08 Août, 2019, 17:25 | Auteur: Lynn Cook
  • Recep Tayyip Erdogan menace depuis des mois de lancer à l'est de l'Euphrate une offensive contre la milice kurde YPG

"Nous avons dit cela à la Russie et à l'Amérique".

Les forces kurdes contrôlent une partie du nord de la Syrie.

Le président turc Recep Tayyip Erdogan a menacé ce mardi de lancer "très bientôt" une nouvelle opération contre une milice kurde syrienne soutenue par les Etats-Unis. Ses menaces n'avaient cependant jamais été exécutées après la proposition des Etats-Unis, début 2019 de former une "zone de sécurité" afin d'éviter toute intervention turque. Mais alors que les négociations achoppent sur des paramètres clés d'une telle zone, notamment sur sa largeur, Ankara multiplie les signes d'impatience.

Alliés au sein de l'Otan, la Turquie et les Etats-Unis n'en ont pas moins des relations diplomatiques compliquées, à plus forte raison depuis que Washington a décidé d'écarter Ankara du programme de développement du chasseur F-35 dans la foulée de l'acquisition par l'armée turque de systèmes de défense antimissile russes S-400. Poursuivant cet objectif, Ankara a franchi un nouveau pas, en menaçant d'intervenir cette fois à l'est de l'Euphrate. Le porte-parole du ministère turc des Affaires étrangères, Hami Aksoy, a déclaré vendredi qu'il n'y avait toujours pas d'accord sur la "zone de sécurité", Ankara espérant que les Etats-Unis présentent de nouvelles propositions.

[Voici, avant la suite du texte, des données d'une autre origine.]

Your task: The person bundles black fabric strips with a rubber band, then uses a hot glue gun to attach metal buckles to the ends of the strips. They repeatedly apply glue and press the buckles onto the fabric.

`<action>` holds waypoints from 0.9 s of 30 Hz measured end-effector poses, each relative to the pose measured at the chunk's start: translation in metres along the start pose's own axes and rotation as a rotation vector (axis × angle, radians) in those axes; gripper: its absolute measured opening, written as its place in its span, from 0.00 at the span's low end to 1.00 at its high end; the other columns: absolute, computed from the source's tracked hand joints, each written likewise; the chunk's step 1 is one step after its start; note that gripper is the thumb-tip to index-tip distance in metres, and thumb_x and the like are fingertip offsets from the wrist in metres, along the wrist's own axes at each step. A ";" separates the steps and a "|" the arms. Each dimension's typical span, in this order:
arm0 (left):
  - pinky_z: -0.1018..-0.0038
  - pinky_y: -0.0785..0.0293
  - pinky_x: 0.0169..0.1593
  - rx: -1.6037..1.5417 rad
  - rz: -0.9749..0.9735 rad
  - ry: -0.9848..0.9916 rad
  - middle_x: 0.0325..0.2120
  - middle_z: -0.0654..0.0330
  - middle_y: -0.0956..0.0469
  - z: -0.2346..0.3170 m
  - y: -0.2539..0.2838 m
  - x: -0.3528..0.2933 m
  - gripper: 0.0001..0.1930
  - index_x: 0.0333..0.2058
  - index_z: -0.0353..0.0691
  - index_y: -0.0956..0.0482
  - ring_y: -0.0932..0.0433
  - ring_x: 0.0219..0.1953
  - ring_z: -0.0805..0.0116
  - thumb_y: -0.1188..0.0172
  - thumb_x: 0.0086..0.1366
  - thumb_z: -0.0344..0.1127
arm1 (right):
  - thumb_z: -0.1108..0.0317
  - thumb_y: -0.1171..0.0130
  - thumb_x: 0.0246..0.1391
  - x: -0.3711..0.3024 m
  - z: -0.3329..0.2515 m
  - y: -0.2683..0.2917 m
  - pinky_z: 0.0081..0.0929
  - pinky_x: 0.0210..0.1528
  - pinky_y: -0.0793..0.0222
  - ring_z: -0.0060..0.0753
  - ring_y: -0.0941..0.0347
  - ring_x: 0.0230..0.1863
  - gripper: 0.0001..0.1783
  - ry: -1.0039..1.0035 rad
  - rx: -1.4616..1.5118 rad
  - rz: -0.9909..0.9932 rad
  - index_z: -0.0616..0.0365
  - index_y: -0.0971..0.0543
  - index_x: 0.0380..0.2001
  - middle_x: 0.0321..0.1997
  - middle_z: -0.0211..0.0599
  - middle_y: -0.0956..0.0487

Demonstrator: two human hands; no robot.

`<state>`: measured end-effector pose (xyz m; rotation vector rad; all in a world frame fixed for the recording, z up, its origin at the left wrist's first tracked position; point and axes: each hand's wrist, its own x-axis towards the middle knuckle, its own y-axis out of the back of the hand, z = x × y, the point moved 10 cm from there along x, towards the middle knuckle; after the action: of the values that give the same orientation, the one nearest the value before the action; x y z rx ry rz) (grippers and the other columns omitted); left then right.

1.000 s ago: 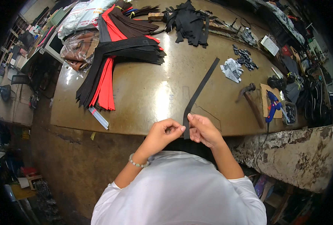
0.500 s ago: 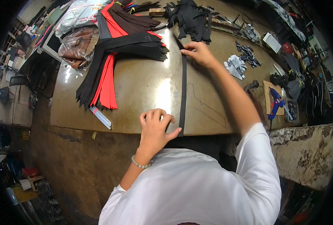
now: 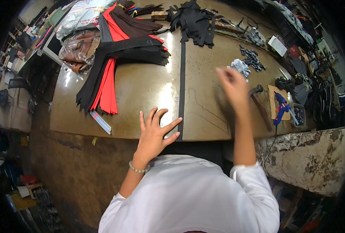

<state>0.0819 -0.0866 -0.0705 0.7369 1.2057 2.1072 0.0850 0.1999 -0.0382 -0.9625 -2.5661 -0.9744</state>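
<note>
A long black strap [image 3: 182, 77] lies straight from the front edge of the table [image 3: 141, 81] back to a heap of black strips [image 3: 194, 23]. My left hand [image 3: 152, 131] rests with fingers spread beside the strap's near end, thumb and forefinger at its left edge. To the right, my right hand [image 3: 235, 87] is raised over the table, apart from the strap. Motion smears its fingers, so whether they hold anything is unclear. Just beyond it sit a small pile of whitish tags [image 3: 240, 67] and a scatter of small dark pieces [image 3: 253, 59].
Bundles of black strips [image 3: 135, 48] and red strips [image 3: 107, 93] fan out at the left, near thin pale sticks [image 3: 100, 122]. A plastic bag of brown material [image 3: 79, 50] lies behind. At the right are a hammer [image 3: 262, 110] and a blue glue gun [image 3: 282, 108].
My right hand has let go of the strap's far part and swung right, toward the tags. The strap now lies flat. My left hand's fingers have spread and reached the strap's edge.
</note>
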 end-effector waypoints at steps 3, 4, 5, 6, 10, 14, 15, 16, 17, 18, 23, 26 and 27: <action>0.40 0.62 0.68 -0.094 -0.009 -0.048 0.59 0.57 0.36 0.001 0.002 -0.004 0.22 0.49 0.66 0.18 0.47 0.66 0.46 0.32 0.53 0.53 | 0.55 0.32 0.54 -0.108 0.056 0.158 0.27 0.32 0.37 0.23 0.39 0.28 0.22 -0.292 -0.217 0.661 0.62 0.28 0.22 0.24 0.28 0.31; 0.40 0.62 0.68 -0.137 0.005 -0.083 0.60 0.57 0.36 0.002 0.004 -0.005 0.22 0.48 0.66 0.17 0.47 0.66 0.46 0.32 0.52 0.54 | 0.50 0.31 0.52 -0.136 0.063 0.200 0.30 0.33 0.36 0.28 0.38 0.27 0.26 -0.268 -0.413 0.838 0.64 0.28 0.23 0.24 0.32 0.32; 0.38 0.58 0.67 -0.124 0.042 -0.142 0.58 0.61 0.34 0.006 0.008 -0.007 0.18 0.44 0.66 0.16 0.43 0.64 0.51 0.34 0.54 0.55 | 0.47 0.29 0.49 -0.160 0.073 0.234 0.34 0.36 0.35 0.36 0.35 0.31 0.29 -0.356 -0.702 0.916 0.64 0.29 0.24 0.27 0.37 0.31; 0.39 0.57 0.67 -0.095 0.018 -0.150 0.57 0.62 0.33 0.006 0.005 -0.007 0.18 0.43 0.66 0.15 0.42 0.64 0.51 0.32 0.52 0.54 | 0.47 0.28 0.47 -0.171 0.082 0.255 0.38 0.42 0.33 0.41 0.33 0.38 0.29 -0.387 -0.967 0.899 0.64 0.28 0.30 0.31 0.41 0.31; 0.42 0.53 0.67 -0.048 0.069 -0.183 0.53 0.66 0.28 0.008 0.004 -0.010 0.18 0.40 0.66 0.14 0.37 0.61 0.54 0.29 0.47 0.52 | 0.48 0.34 0.53 -0.139 0.171 0.271 0.43 0.49 0.29 0.47 0.27 0.48 0.34 -0.301 -0.154 0.653 0.65 0.30 0.50 0.53 0.50 0.27; 0.42 0.52 0.66 -0.052 0.083 -0.166 0.53 0.66 0.28 0.007 0.003 -0.010 0.19 0.40 0.67 0.15 0.37 0.60 0.53 0.29 0.47 0.53 | 0.51 0.37 0.57 -0.080 0.146 0.253 0.40 0.44 0.27 0.43 0.24 0.41 0.28 -0.457 -0.549 0.442 0.60 0.30 0.51 0.48 0.43 0.24; 0.42 0.52 0.66 -0.048 0.086 -0.157 0.53 0.67 0.28 0.006 0.003 -0.010 0.19 0.40 0.67 0.15 0.36 0.60 0.53 0.29 0.47 0.53 | 0.52 0.38 0.58 -0.069 0.123 0.246 0.38 0.43 0.27 0.41 0.24 0.40 0.27 -0.477 -0.633 0.440 0.59 0.30 0.51 0.46 0.42 0.23; 0.42 0.52 0.66 -0.053 0.091 -0.154 0.53 0.67 0.28 0.005 0.003 -0.009 0.19 0.40 0.68 0.15 0.36 0.60 0.53 0.29 0.46 0.53 | 0.53 0.39 0.59 -0.063 0.096 0.236 0.36 0.43 0.27 0.39 0.24 0.40 0.25 -0.495 -0.689 0.456 0.58 0.30 0.51 0.44 0.40 0.22; 0.42 0.52 0.66 -0.057 0.090 -0.149 0.54 0.67 0.28 0.005 0.003 -0.009 0.19 0.40 0.68 0.15 0.37 0.60 0.53 0.29 0.46 0.53 | 0.54 0.38 0.58 -0.057 0.076 0.202 0.34 0.43 0.27 0.37 0.23 0.40 0.25 -0.434 -0.352 0.356 0.58 0.30 0.50 0.43 0.41 0.21; 0.42 0.52 0.66 -0.061 0.089 -0.145 0.54 0.67 0.28 0.004 0.004 -0.008 0.19 0.40 0.68 0.15 0.37 0.60 0.54 0.29 0.46 0.54 | 0.55 0.37 0.57 -0.052 0.049 0.159 0.32 0.43 0.28 0.35 0.23 0.40 0.24 -0.305 0.067 0.237 0.58 0.30 0.50 0.41 0.42 0.21; 0.41 0.52 0.66 -0.066 0.078 -0.132 0.53 0.67 0.28 0.003 0.003 -0.007 0.19 0.41 0.69 0.15 0.37 0.60 0.55 0.29 0.47 0.54 | 0.59 0.36 0.56 -0.051 -0.041 -0.005 0.32 0.41 0.27 0.39 0.20 0.41 0.27 -0.039 -0.013 -0.446 0.58 0.33 0.53 0.41 0.47 0.19; 0.39 0.51 0.65 -0.065 0.063 -0.132 0.54 0.68 0.29 0.003 0.002 -0.007 0.19 0.42 0.69 0.16 0.37 0.61 0.57 0.30 0.48 0.54 | 0.60 0.37 0.56 -0.048 -0.049 -0.030 0.33 0.37 0.27 0.47 0.20 0.35 0.26 0.051 -0.001 -0.487 0.58 0.34 0.52 0.37 0.50 0.19; 0.40 0.51 0.65 -0.062 0.063 -0.136 0.54 0.68 0.29 0.003 0.002 -0.007 0.19 0.42 0.69 0.16 0.36 0.61 0.57 0.30 0.48 0.54 | 0.60 0.38 0.57 -0.047 -0.045 -0.033 0.35 0.35 0.27 0.50 0.20 0.33 0.26 0.047 -0.010 -0.505 0.59 0.34 0.52 0.34 0.51 0.19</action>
<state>0.0883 -0.0910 -0.0692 0.8852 1.0530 2.0989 0.0987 0.1277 -0.0409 -0.2816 -2.8234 -1.1066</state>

Les deux parties se sont entendues pour "prendre sans délai les premières mesures destinées à lever les inquiétudes de la Turquie", et "dans ce cadre de créer rapidement en Turquie un centre d'opérations conjointes pour coordonner et gérer la mise en place de la zone de sécurité avec les Etats-Unis".

Mais les YPG sont l'épine dorsale des Forces démocratiques syriennes (FDS), une coalition kurdo-arabe que les Etats-Unis et d'autres pays occidentaux, comme la France, ont appuyée et armée contre les jihadistes du groupe Etat islamique (EI).

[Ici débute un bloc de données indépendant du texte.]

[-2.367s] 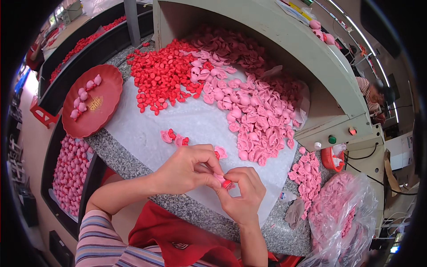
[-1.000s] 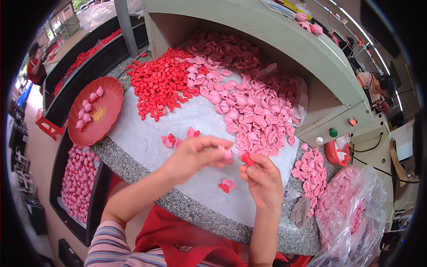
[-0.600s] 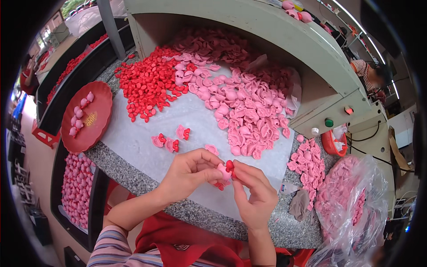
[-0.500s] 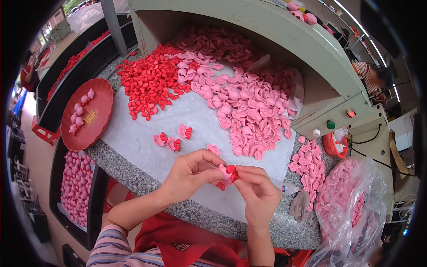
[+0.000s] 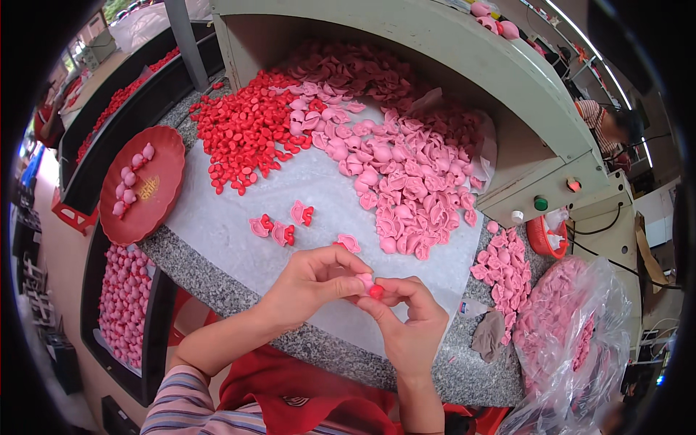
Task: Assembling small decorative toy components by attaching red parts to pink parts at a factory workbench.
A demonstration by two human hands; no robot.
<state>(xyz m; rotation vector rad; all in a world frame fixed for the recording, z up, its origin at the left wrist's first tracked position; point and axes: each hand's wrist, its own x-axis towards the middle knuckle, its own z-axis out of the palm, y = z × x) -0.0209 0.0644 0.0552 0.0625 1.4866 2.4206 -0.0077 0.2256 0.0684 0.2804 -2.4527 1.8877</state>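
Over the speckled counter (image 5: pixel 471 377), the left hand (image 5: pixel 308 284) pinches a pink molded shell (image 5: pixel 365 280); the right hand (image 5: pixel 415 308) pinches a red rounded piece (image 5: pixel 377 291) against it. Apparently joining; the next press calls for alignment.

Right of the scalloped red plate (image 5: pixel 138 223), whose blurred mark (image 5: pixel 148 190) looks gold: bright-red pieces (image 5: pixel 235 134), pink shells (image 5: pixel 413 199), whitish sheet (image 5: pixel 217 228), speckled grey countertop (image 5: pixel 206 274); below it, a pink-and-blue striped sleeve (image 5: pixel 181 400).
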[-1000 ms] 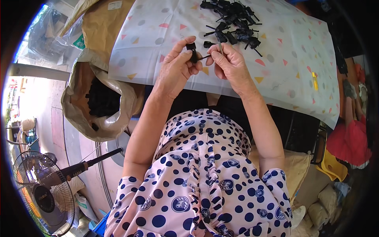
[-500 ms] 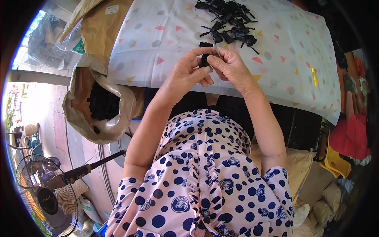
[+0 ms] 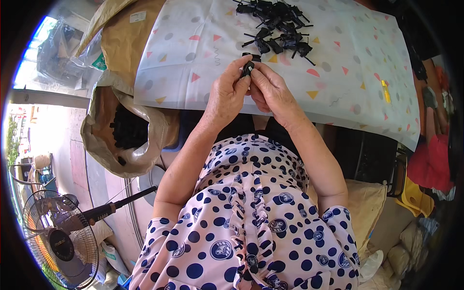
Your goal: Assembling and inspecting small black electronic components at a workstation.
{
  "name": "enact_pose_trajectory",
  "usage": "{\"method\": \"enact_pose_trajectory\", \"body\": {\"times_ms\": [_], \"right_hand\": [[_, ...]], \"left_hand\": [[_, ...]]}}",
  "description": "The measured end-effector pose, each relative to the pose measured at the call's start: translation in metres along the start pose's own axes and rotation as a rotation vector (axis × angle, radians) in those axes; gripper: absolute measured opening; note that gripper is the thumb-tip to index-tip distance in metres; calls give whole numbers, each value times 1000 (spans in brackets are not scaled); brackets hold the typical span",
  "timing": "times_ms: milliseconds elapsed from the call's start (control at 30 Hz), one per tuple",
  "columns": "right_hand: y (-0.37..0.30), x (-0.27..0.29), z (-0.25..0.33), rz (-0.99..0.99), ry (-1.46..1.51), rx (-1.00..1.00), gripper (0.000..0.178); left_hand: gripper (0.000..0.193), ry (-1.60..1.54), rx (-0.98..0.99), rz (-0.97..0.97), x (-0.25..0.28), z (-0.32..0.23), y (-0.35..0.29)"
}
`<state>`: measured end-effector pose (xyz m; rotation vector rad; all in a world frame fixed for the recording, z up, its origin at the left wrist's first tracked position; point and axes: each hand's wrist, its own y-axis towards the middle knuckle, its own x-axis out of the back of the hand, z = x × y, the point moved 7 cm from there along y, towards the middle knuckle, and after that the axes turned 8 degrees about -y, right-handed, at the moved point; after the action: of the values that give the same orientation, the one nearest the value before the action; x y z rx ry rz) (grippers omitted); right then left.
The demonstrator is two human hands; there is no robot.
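A small black plastic part (image 3: 247,68) with a pale spot is pinched between the thumb and fingers of my left hand (image 3: 227,93), over the table's near edge. My right hand (image 3: 274,92) meets it from the other side, thumb and forefinger pressed against the part's lower end. The curled fingers hide much of the piece. Just past my fingertips lies another black piece (image 3: 255,57). Farther off is a loose pile of black plastic parts (image 3: 278,21) with thin stems sticking out.
The table (image 3: 193,72) wears a white cover with coloured shapes. A yellow tube-like item (image 3: 385,92) lies at its right. On the left, an open sack (image 3: 153,145) holds many black pieces, and a standing fan (image 3: 60,241) is lower down. Someone in red (image 3: 432,162) is at far right.
My right hand has shifted down and left, its fingertips leaving the top of the part. The black part has turned and tilted, showing a pale spot. The view has moved slightly.
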<state>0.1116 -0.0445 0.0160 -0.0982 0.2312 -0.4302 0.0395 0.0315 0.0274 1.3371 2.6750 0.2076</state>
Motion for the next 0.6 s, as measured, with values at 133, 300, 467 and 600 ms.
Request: {"method": "enact_pose_trajectory", "body": {"times_ms": [133, 300, 467, 600], "right_hand": [[4, -6, -2, -12, -23, -31, 25], [14, -18, -7, 21, -38, -119, 24], [35, -19, 27, 176, -535, 90, 21], [58, 38, 44, 5, -899, 331, 23]], "left_hand": [[36, 25, -16, -37, 5, -2, -1], [38, 331, -76, -146, 21, -10, -4], [35, 366, -103, -180, 53, -26, -16], [33, 642, -161, -434, 128, -79, -50]]}}
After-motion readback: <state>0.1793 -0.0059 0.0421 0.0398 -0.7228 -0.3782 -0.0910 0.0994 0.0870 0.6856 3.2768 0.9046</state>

En Syrie, la Turquie pousse encore et toujours son agenda qui consiste à empêcher la constitution d'un Kurdistan syrien - même embryonnaire - à sa frontière.

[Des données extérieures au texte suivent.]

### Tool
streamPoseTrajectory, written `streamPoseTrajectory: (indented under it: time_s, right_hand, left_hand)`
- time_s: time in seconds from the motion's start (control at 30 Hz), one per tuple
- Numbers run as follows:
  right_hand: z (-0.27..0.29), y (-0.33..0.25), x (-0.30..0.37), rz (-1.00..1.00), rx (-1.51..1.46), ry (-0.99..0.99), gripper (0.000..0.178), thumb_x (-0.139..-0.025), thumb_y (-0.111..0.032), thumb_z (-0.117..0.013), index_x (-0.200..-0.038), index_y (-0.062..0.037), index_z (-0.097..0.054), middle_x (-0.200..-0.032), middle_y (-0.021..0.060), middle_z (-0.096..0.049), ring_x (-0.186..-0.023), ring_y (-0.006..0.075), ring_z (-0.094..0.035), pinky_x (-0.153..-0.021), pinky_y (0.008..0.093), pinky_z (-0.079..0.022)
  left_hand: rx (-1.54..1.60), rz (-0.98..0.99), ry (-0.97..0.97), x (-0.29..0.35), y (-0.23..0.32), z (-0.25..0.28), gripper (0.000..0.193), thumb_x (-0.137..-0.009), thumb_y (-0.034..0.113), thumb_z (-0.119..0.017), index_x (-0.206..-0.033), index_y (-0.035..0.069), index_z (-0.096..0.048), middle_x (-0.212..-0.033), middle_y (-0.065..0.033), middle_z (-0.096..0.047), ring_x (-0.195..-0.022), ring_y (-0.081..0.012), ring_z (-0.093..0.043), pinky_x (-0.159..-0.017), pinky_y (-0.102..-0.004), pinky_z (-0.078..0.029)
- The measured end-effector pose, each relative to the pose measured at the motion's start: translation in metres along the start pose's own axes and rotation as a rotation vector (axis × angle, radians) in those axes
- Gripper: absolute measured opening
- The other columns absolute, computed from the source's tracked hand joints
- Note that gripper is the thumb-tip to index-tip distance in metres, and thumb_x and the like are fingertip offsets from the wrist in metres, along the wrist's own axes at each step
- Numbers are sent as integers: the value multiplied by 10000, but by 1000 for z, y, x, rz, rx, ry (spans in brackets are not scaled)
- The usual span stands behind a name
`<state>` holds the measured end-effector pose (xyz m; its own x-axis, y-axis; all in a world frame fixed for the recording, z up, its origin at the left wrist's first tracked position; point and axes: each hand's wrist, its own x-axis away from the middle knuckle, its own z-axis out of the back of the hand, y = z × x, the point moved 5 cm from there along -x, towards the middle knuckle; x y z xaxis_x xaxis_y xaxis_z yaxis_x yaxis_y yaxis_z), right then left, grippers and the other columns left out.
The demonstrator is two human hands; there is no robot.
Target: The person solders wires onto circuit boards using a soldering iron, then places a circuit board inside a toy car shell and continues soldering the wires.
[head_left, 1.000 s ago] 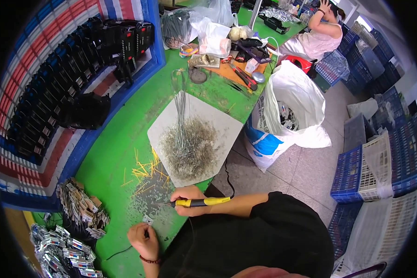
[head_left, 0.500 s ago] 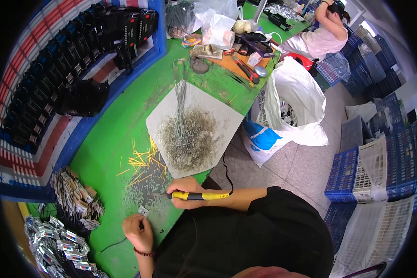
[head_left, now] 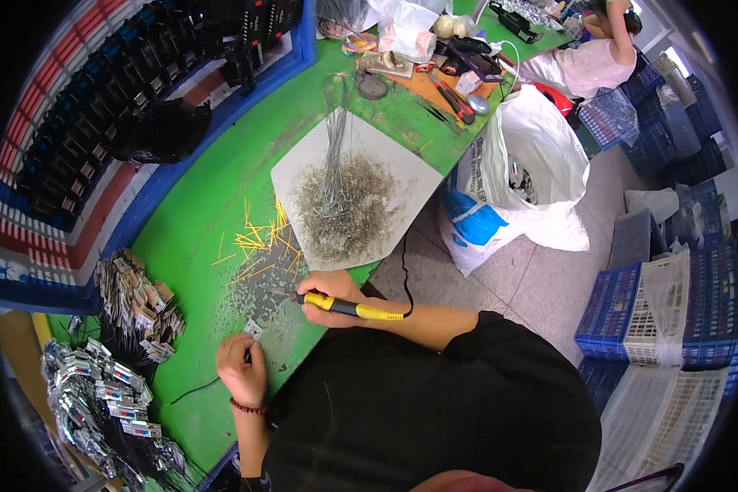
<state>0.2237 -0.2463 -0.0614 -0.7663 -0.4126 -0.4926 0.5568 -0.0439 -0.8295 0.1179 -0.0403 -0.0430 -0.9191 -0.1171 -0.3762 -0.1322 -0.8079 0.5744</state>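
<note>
A blue-framed rack (head_left: 306,37) of black devices (head_left: 78,152) lines the left edge of the green counter (head_left: 180,246). At the counter's lower left corner lie a heap of silvery parts with dark wires (head_left: 98,389) and, just above it, a stack of small brownish pieces (head_left: 143,312). The person's left hand (head_left: 242,367) rests near the counter's front edge, fingers curled, with a small pale part (head_left: 253,329) at the fingertips; whether they pinch it cannot be told. Yellow sticks (head_left: 258,236) lie scattered beyond, toward the counter's middle. The right hand (head_left: 330,297) grasps a yellow-and-black pen-like tool (head_left: 348,308) at the front edge, its thin tip pointing left over the grey-flecked surface. Beyond that hand, a pale board (head_left: 414,170) carries a bundle of thin wires (head_left: 334,164) and lies along the front edge. A white sack (head_left: 541,131) stands on the floor beside that edge, with stacked crates (head_left: 603,307) farther right.
</note>
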Motion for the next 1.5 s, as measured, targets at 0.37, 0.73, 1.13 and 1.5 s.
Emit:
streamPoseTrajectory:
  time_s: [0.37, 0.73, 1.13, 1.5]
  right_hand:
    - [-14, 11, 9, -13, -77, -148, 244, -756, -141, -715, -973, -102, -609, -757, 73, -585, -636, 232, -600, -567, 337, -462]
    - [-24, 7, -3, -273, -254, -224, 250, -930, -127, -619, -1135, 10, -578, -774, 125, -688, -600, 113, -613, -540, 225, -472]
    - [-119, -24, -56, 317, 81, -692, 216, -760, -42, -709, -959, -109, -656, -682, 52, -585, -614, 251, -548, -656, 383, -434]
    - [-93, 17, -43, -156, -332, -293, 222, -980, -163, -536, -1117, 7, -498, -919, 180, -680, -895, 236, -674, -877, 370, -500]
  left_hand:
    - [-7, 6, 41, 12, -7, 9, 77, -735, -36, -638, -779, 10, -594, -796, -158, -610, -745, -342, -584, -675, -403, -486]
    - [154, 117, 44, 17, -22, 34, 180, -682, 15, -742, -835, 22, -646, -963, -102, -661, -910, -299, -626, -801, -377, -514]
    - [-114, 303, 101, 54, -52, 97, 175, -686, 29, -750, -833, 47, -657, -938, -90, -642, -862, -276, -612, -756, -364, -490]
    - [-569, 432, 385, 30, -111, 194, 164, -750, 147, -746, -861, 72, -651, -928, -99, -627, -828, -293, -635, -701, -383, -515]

La Turquie a annoncé, mardi, le lancement imminent d'une offensive dans le nord de la Syrie, pour en déloger une milice kurde qu'elle considère comme terroriste.

Des délégations turques et américaines doivent se rencontrer cette semaine à Ankara pour tenter de réduire les profondes divergences entre les deux pays sur l'objectif et le commandement d'une " zone tampon " dans le nord-est de la Syrie. "Nous attendons des Etats-Unis qu'ils répondent positivement à notre appel de cesser leur coopération " avec les Unités de protection du peuple (YPG), un groupe de combattants kurdes, a déclaré le chef de la diplomatie turque, Mevlüt Cavusoglu, lors d'une conférence à Ankara.